Именно на основании такого взгляда Николая 2 сентября 1829 года был подписан Адрианопольский трактат, сохранявший европейскую границу империй по реке Прут. Россия при этом получала новые территории на Кавказе (между Кубанью и Грузией), султан признавал русские приобретения в результате персидской войны. Проливы Босфор и Дарданеллы были открыты для беспрепятственного коммерческого судоходства. Турция выплачивала крупную контрибуцию. Важным успехом Николая стало признание автономии Греции, которая уже через год, в 1830-м, стала независимой. Классик марксизма Энгельс, а вслед за ним советская историческая наука признавали, что независимость Греции была обеспечена именно русской армией [231] Восточный вопрос во внешней политике России. Конец XVIII — начало XX века. М., 1978. С. 95.
.
Дибич стал генерал-фельдмаршалом и полным георгиевским кавалером.
А Николай… позволил себе заболеть. Лёгкие недуги император переносил на ногах, но тут, видимо, ослабел настолько, что, выйдя ночью на шум внезапно упавшей вазы, поскользнулся на паркете и упал, ударившись головой о шкаф. Долгое время он пролежал на холодном полу (дело было в конце октября), никем не замеченный [232] Медицина и императорская власть в России. М., 2008. С. 42.

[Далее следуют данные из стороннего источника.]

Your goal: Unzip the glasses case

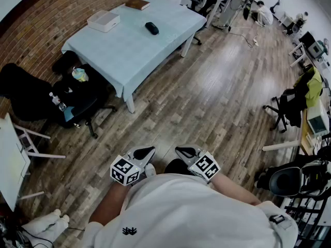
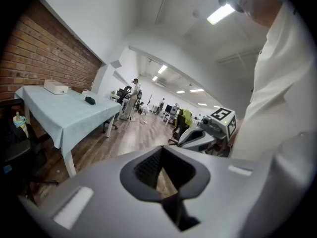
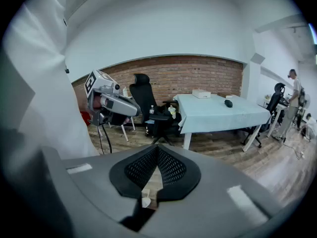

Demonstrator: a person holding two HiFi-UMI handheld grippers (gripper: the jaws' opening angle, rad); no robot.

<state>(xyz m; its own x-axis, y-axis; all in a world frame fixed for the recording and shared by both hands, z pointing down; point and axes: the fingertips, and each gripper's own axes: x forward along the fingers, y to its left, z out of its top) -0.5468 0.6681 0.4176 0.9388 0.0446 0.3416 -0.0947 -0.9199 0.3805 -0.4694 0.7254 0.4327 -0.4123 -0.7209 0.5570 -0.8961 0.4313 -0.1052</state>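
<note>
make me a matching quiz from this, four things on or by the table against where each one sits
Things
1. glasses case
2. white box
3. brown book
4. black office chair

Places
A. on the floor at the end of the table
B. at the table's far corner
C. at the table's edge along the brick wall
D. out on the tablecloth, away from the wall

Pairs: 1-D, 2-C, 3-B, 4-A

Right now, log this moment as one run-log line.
phase: not started | left gripper: shut, empty | right gripper: shut, empty | glasses case: on table, untouched
</note>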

. Простуда вылилась в «лихорадку с жаром и воспалительными процессами», да такую, что врачи переполошились. К Николаю не пускали никого, кроме императрицы. Она, с заплаканными глазами, выходила к придворным сообщать новости о ходе болезни и спрашивала, «нет ли чего пересказать для развлечения». Царь страшно исхудал, «во всех чертах его отражались страдание и слабость». Только 18 ноября к нему начали пускать самых приближённых, но и тогда им было велено «всемерно стараться не проронить ни единого слова, которое дало бы работать его голове». 8 декабря Николай, ещё худой и бледный, впервые появился в театре, а 10-го сам писал Дибичу: «Милосердие Божье на этот раз сохранило меня жене и детям; чувствую только слабость в ногах, однако я могу сесть верхом и, следовательно, готов на службу» [233] Шильдер Н.К. Император Николай Первый, его жизнь и царствование. Кн. 2. М., 1996. С. 244—245.
.
К тому времени особый секретный комитет пришёл к мнению, выраженному министром Нессельроде так: «Сохранение Турции более выгодно, чем вредно действительным интересам России… никакой другой порядок вещей, который займёт её место, не возместит все выгоды иметь своим соседом государство слабое, постоянно угрожаемое революционными стремлениями своих вассалов и вынужденное успешною войной подчиниться воле победителя» [234] Виноградов В.Н. Двуглавый российский орёл на Балканах. 1683-1914. М., 2010. С. 243.
.
В 1833 году именно в силу «революционных стремлений вассалов» Николай пришёл на помощь султану, когда египетский паша поднял против него восстание. Продвижение египетских войск к Стамбулу создало угрозу османской династии и вообще существованию империи. Ситуацию спасли русский флот, вошедший в Босфор, и русский экспедиционный корпус, буквально загородивший египтянам дорогу на Стамбул. В благодарность султан заключил с Россией Ункяр-Искелесийский договор 1833 года, считающийся наивысшим достижением русской дипломатии в «Восточном вопросе». Фактически Россия и Турция заключили оборонительный союз на восемь лет: Россия обязывалась в случае необходимости прийти на помощь Турции «сухим и морским путем», а Турция должна была по требованию России закрывать проход в Чёрное море иностранным военным кораблям. Николай Павлович писал Николаю Назарьевичу Муравьёву: «Странно, что общее мнение приписывает мне желание овладеть Константинополем и Турецкой империей; я уже два раза мог бы сделать это, если б хотел… Мне выгодно держать Турцию в том слабом состоянии, в котором она ныне находится. Это и надобно поддерживать, и вот настоящие сношения, в коих я должен оставаться с султаном».